Pensemos na profunda diferença no juízo que filósofos, teólogos, moralistas apresentam
em relação à violência secundo se trate de um ato de violência cumprido por um indivíduo
isolado, ou pelo grupo social ao qual o mesmo indivíduo pertence; em outras palavras,
segundo se trate de violência pessoal, geralmente, salvo casos excepcionais, condenada,
ou de violência das instituições, geralmente, salvo casos excepcionais, justificada. Essa
diferença encontra sua explicação na consideração de que no caso da violência individual,
quase nunca se pode recorrer ao critério de justificação da extrema ratio (exceto no caso
da legítima defesa), enquanto nas relações entre grupos o recurso à justificação da
violência como extrema ratio é habitual. Ora, a razão pela qual a violência individual não
é justificada está precisamente no fato de que ela é, por assim dizer, protegida pela
violência coletiva, tanto que é cada vez mais raro, no limite do impossível, um caso em
que o indivíduo isolado se encontre na situação de precisar recorrer à violência como
extrema ratio. Se isto é verdade disso decorre uma importante consequência: a
injustificação da violência individual repousa em última instância no fato de que é aceita,
porque justificada, a violência coletiva. Em outras palavras, a violência individual não é
necessária porque basta a violência coletiva: a moral pode assim se permitir ser severa
com a violência individual porque repousa sobre a aceitação de uma convivência que se
sustenta sobre a prática contínua da violência coletiva.

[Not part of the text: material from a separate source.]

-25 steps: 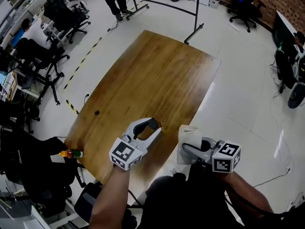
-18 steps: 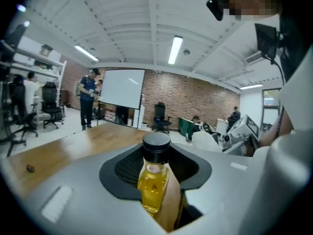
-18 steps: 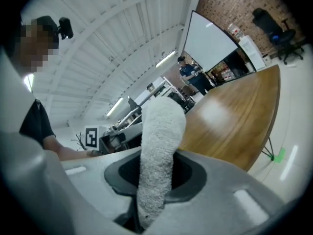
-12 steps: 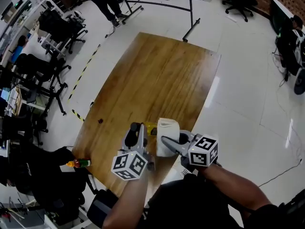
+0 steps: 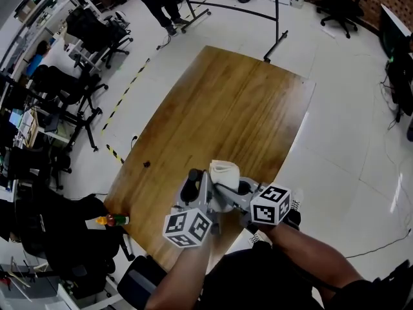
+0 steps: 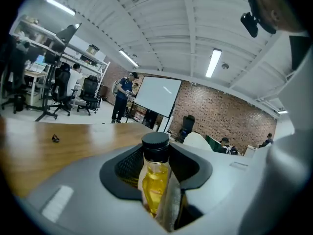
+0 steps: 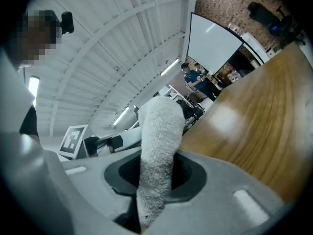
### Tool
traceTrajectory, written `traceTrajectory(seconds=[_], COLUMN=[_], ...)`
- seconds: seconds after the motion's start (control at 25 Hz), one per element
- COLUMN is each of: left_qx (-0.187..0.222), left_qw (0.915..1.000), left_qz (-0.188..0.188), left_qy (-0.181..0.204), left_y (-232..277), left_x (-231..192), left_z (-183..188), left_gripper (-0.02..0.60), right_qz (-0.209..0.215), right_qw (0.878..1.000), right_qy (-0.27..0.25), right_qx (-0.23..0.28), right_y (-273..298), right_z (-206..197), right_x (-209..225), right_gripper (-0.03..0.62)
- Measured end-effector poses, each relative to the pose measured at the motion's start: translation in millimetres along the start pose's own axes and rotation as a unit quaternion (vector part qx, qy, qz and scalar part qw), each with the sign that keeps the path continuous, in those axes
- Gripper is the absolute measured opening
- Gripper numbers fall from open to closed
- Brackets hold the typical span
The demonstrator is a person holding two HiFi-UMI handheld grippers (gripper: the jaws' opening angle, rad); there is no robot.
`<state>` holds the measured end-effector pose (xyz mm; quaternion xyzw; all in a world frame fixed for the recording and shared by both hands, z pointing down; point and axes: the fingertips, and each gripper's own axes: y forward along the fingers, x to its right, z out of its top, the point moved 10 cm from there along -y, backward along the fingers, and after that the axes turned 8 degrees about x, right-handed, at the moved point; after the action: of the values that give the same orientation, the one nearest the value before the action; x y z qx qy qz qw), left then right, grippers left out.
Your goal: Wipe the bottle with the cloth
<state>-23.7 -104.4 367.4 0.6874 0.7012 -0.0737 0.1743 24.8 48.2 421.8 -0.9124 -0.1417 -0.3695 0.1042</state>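
The left gripper (image 6: 157, 169) has its 2 jaws partly closed, clamped on a small clear bottle of yellow liquid with a black cap (image 6: 155, 186). The right gripper (image 7: 155, 175) pinches a white terry cloth (image 7: 157, 131). The cloth lies against the bottle's side, above the near edge of the brown wooden table (image 5: 226, 102).

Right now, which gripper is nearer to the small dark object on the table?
Left. The left gripper is right of the dark object; the right gripper is farther right.
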Motion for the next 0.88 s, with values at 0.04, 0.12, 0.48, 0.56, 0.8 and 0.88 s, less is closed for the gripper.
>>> traceTrajectory(seconds=[0.04, 0.12, 0.48, 0.56, 0.8, 0.88], left_qx=[-0.001, -0.001, 0.001, 0.001, 0.001, -0.002], left_qw=[1.0, 0.9999, 0.9998, 0.9998, 0.9993, 0.9992], left_qz=[-0.004, -0.009, -0.009, -0.009, -0.017, -0.025], left_qy=[0.005, 0.012, 0.015, 0.017, 0.032, 0.032], left_y=[1, 2, 5, 4, 4, 1], left_x=[1, 2, 4, 6, 15, 18], left_z=[0, 1, 0, -1, -3, -3], left_gripper=[0.173, 0.173, 0.173, 0.173, 0.172, 0.169], right_qz=[0.0, -0.004, -0.045, -0.057, -0.132, -0.164], right_qw=[1.0, 1.0, 0.995, 0.994, 0.983, 0.978], right_qy=[0.006, 0.02, 0.077, 0.084, 0.089, 0.084], right_qx=[0.001, 0.0, -0.035, -0.044, -0.088, -0.102], right_y=[-2, -5, -21, -25, -37, -40], right_z=[0, -1, -11, -13, -19, -23], right_x=[2, 7, 38, 42, 51, 52], right_gripper=[0.074, 0.074, 0.074, 0.074, 0.074, 0.074])
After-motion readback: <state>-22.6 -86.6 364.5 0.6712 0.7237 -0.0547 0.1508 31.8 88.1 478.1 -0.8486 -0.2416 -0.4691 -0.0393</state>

A oposição entre moral e política desse modo entendida, como oposição entre
ética individual e ética de grupo, serve também para fornecer uma ilustração e uma
explicação da secular disputa em torno da "razão de Estado". Por "razão de Estado"

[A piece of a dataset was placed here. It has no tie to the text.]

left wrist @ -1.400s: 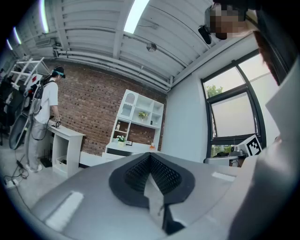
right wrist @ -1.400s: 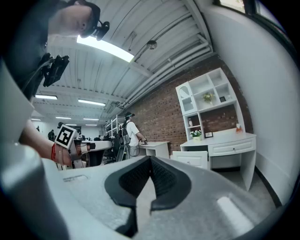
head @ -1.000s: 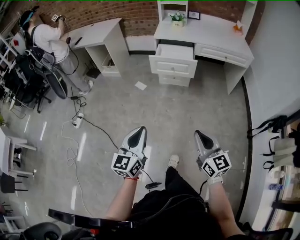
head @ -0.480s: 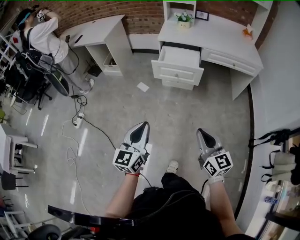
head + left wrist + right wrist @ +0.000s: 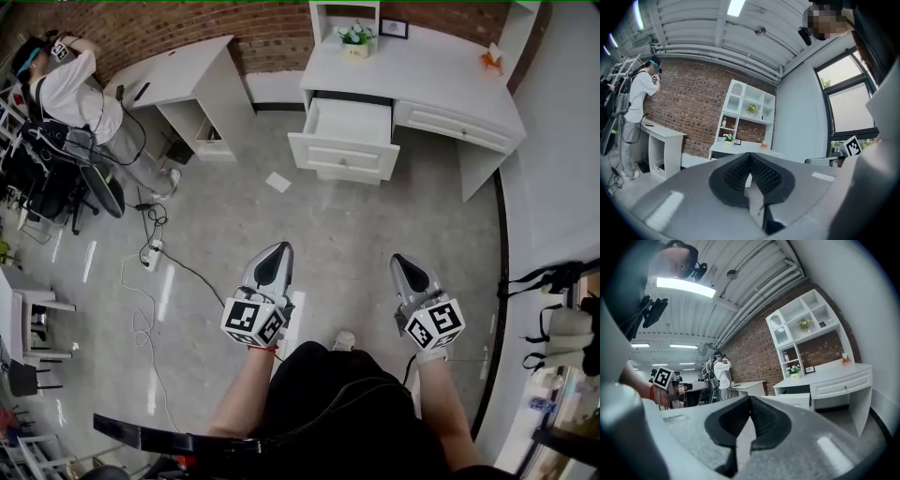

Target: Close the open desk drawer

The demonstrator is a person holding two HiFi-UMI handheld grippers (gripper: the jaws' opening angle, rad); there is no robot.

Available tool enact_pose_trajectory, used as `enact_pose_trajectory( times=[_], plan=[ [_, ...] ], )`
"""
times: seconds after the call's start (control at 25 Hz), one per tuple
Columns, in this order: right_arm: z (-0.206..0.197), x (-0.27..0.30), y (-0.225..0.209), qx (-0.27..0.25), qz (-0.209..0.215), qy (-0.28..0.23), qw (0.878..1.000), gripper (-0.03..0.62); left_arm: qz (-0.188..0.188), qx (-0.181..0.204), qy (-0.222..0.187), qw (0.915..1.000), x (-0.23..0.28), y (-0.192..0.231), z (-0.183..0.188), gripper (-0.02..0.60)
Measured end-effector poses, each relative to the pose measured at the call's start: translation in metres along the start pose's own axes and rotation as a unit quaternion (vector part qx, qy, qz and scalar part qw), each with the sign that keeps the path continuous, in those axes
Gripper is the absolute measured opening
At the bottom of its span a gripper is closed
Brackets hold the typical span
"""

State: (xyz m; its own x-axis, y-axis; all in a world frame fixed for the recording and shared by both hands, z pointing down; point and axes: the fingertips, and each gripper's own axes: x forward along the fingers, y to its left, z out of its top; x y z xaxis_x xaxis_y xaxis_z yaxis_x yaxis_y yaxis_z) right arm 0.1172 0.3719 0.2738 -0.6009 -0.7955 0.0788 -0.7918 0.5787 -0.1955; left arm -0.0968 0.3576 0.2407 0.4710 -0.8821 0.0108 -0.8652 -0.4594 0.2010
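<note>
The white open drawer [image 5: 345, 127] had shifted leftward in the head view since half a second before. It jutted from the white worktop [image 5: 441, 66]. Well short of that worktop hung the left tool [image 5: 279, 251] and right tool [image 5: 401, 262], both pinched together and empty. Best to walk up, then push the drawer front mid-width, straight in.

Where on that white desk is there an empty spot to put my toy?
The desk top is bare between the potted plant and the orange thing. The open drawer looks empty too. It's crowded at the back, by the potted plant and picture frame.
</note>
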Motion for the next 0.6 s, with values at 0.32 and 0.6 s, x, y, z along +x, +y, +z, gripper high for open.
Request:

entende-se aquele conjunto de princípios e máximas com base nas quais ações que não
seriam justificadas se cumpridas por um indivíduo isolado não são apenas justificadas
mas em alguns casos de fato exaltadas e glorificadas se cumpridas pelo príncipe, ou por
qualquer pessoa que exerça o poder em nome do Estado. Que o Estado tenha razões que
o indivíduo não tem ou não pode fazer valer é um outro modo de colocar em evidência a
diferença entre política e moral, uma vez que essa diferença referee ao distinto critério
com base no qual são julgadas como boas ou más as ações nos dois diferentes âmbitos. A
afirmação de que a política é a razão do Estado encontra uma perfeita correspondência na
afirmação de que a moral é a razão do indivíduo. São duas razões que quase nunca
coincidem: antes, da sua oposição alimenta-se a secular história de conflito entre moral e
política. O que talvez seja necessário ainda acrescentar é que a razão de Estado nada mais
é que um aspecto da ética de grupo, ainda que o mais clamoroso, sendo o Estado a
coletividade no seu mais alto grau de expressão e potência. Mas cada vez que um grupo
social age em sua própria defesa contra outro grupo, apela-se a uma ética distinta daquela
geralmente válida para os indivíduos, a uma ética portanto que responde à mesma lógica
da razão de Estado. Assim, ao lado da razão de Estado, a história nos acena, de acordo
com os tempos e os lugares, ora uma razão de partido, ora uma razão de classe ou de
nação, que representam, sob outro nome, mas com a mesma força e com as mesmas
consequências, o princípio da autonomia da política, entendida como autonomia dos
princípios e das regras de ação que valem para o grupo como totalidade em relação às
regras que valem para o indivíduo no grupo.